→ DATASET RECORDS:
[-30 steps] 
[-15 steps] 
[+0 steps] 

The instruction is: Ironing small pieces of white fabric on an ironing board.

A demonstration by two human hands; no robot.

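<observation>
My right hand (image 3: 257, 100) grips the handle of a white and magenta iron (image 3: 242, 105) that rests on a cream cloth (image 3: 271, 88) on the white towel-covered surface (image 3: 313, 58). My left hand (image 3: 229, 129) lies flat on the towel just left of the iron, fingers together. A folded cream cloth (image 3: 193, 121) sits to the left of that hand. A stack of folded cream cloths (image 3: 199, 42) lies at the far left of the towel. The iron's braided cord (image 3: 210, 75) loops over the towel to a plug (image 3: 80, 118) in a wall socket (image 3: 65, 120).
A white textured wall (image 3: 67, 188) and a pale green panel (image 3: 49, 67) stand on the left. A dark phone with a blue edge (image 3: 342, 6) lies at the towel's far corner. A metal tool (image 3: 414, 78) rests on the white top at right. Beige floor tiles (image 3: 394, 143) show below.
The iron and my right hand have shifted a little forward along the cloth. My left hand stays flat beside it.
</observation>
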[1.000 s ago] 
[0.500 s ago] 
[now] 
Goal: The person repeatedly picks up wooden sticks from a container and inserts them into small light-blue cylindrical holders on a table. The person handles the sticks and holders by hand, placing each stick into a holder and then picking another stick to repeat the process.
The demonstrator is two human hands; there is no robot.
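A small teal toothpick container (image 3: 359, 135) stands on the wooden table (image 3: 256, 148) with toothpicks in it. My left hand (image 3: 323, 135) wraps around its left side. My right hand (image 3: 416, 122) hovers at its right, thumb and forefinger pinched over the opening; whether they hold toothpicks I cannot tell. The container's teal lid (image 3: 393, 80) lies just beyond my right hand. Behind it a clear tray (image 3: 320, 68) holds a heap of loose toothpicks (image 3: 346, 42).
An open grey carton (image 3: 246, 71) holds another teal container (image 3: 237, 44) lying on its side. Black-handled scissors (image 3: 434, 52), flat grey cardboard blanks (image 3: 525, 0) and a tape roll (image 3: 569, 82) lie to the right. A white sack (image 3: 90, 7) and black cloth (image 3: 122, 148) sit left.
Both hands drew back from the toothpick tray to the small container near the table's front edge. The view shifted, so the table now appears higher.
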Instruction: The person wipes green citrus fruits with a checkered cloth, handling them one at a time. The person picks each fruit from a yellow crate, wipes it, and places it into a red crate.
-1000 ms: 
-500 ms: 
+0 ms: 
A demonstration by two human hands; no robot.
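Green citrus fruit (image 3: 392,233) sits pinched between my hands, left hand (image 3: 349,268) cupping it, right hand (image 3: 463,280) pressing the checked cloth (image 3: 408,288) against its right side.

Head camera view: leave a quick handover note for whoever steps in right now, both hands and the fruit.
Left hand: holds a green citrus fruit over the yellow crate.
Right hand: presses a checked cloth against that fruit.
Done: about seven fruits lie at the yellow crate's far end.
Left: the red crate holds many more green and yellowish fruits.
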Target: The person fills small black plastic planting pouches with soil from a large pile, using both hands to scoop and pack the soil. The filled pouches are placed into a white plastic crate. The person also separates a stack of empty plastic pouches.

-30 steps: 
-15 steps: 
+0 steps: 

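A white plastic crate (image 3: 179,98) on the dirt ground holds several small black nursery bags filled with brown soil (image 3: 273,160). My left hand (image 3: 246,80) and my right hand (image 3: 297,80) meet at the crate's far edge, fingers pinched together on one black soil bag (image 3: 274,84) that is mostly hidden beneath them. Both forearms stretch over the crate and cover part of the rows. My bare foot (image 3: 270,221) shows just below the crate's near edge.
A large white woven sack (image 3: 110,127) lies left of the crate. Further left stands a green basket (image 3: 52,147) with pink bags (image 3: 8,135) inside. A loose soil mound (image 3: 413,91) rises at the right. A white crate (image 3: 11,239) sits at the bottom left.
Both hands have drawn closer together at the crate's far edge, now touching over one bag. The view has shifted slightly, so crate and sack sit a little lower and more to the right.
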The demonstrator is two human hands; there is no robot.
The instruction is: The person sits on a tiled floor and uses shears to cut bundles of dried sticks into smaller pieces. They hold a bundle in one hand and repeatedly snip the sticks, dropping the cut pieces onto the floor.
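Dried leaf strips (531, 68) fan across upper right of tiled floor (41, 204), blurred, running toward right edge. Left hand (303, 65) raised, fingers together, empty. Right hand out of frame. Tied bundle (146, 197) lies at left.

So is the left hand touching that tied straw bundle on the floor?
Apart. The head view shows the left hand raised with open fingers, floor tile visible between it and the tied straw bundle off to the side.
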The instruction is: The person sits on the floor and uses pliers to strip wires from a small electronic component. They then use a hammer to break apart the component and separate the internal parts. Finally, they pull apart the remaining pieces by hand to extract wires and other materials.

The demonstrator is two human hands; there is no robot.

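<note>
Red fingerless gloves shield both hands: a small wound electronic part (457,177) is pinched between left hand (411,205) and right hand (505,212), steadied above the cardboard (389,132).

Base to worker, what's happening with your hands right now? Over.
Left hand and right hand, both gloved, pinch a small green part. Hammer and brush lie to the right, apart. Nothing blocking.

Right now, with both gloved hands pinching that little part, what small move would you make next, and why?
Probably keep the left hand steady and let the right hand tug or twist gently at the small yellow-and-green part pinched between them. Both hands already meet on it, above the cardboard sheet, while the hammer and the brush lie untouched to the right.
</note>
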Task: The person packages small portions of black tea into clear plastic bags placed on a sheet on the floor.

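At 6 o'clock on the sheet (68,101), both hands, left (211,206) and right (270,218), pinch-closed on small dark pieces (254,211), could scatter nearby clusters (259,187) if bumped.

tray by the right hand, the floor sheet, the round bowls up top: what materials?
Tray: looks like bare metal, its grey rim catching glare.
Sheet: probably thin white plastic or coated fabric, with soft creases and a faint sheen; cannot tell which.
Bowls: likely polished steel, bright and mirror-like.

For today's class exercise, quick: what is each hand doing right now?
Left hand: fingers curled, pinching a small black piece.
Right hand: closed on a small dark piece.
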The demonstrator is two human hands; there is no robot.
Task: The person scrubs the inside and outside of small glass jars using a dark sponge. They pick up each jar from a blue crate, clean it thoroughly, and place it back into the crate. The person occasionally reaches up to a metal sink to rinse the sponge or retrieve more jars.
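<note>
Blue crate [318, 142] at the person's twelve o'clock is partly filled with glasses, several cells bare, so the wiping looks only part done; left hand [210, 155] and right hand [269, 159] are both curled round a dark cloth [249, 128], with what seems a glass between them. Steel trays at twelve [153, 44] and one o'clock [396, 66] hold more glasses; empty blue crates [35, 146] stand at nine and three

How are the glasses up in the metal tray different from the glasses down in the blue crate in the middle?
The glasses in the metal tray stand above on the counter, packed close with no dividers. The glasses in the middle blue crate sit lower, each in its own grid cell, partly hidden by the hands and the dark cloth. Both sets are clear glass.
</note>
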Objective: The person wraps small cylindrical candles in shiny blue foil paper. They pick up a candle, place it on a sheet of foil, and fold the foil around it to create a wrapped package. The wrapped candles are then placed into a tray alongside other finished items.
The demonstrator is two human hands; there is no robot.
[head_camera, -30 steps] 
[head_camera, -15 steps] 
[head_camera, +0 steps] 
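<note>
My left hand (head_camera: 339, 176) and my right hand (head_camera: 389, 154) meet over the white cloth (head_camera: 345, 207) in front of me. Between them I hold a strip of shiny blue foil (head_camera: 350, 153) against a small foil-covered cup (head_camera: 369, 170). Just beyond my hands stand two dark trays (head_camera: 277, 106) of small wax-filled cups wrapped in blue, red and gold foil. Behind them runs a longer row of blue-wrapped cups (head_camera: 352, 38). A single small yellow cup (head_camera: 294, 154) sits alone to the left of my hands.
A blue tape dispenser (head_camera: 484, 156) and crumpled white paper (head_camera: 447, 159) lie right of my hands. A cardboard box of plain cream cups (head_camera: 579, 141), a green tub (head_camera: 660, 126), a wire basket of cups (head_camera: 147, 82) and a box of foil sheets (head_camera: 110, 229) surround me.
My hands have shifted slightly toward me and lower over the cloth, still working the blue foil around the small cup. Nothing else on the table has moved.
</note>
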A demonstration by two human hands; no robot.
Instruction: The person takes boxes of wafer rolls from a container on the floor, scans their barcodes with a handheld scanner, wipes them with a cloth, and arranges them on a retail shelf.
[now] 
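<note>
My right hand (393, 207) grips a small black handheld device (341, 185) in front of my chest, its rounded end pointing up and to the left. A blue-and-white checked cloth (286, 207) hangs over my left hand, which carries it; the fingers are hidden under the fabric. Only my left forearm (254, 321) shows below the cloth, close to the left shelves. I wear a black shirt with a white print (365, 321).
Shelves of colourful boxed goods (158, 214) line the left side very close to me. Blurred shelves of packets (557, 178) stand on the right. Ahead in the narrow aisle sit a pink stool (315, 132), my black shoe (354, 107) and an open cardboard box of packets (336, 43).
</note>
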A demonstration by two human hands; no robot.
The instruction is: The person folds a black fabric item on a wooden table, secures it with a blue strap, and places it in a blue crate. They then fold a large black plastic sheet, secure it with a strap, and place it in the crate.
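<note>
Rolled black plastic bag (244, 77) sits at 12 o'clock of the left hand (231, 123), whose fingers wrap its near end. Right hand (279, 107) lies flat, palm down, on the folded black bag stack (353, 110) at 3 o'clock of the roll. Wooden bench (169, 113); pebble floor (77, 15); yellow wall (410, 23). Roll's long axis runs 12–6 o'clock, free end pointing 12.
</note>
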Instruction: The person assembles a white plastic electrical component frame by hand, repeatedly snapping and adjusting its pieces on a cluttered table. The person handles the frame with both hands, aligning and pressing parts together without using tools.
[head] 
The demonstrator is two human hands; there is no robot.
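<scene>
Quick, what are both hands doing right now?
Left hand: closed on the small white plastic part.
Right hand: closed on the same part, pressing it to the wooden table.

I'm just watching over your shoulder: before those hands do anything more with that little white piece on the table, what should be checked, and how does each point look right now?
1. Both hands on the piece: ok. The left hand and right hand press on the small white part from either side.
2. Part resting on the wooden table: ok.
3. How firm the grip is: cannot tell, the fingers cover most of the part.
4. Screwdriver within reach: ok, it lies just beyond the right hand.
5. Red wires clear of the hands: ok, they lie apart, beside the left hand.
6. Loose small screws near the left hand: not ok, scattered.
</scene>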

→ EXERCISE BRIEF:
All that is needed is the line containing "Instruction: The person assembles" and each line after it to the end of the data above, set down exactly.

→ EXPECTED ANSWER:
Instruction: The person assembles a white plastic electrical component frame by hand, repeatedly snapping and adjusting its pieces on a cluttered table. The person handles the frame with both hands, aligning and pressing parts together without using tools.
[head] 
The demonstrator is two human hands; there is no robot.
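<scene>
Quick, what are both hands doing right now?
Left hand: closed on the small white plastic part.
Right hand: closed on the same part, pressing it to the wooden table.

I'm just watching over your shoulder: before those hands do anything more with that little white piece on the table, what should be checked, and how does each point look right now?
1. Both hands on the piece: ok. The left hand and right hand press on the small white part from either side.
2. Part resting on the wooden table: ok.
3. How firm the grip is: cannot tell, the fingers cover most of the part.
4. Screwdriver within reach: ok, it lies just beyond the right hand.
5. Red wires clear of the hands: ok, they lie apart, beside the left hand.
6. Loose small screws near the left hand: not ok, scattered.
</scene>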

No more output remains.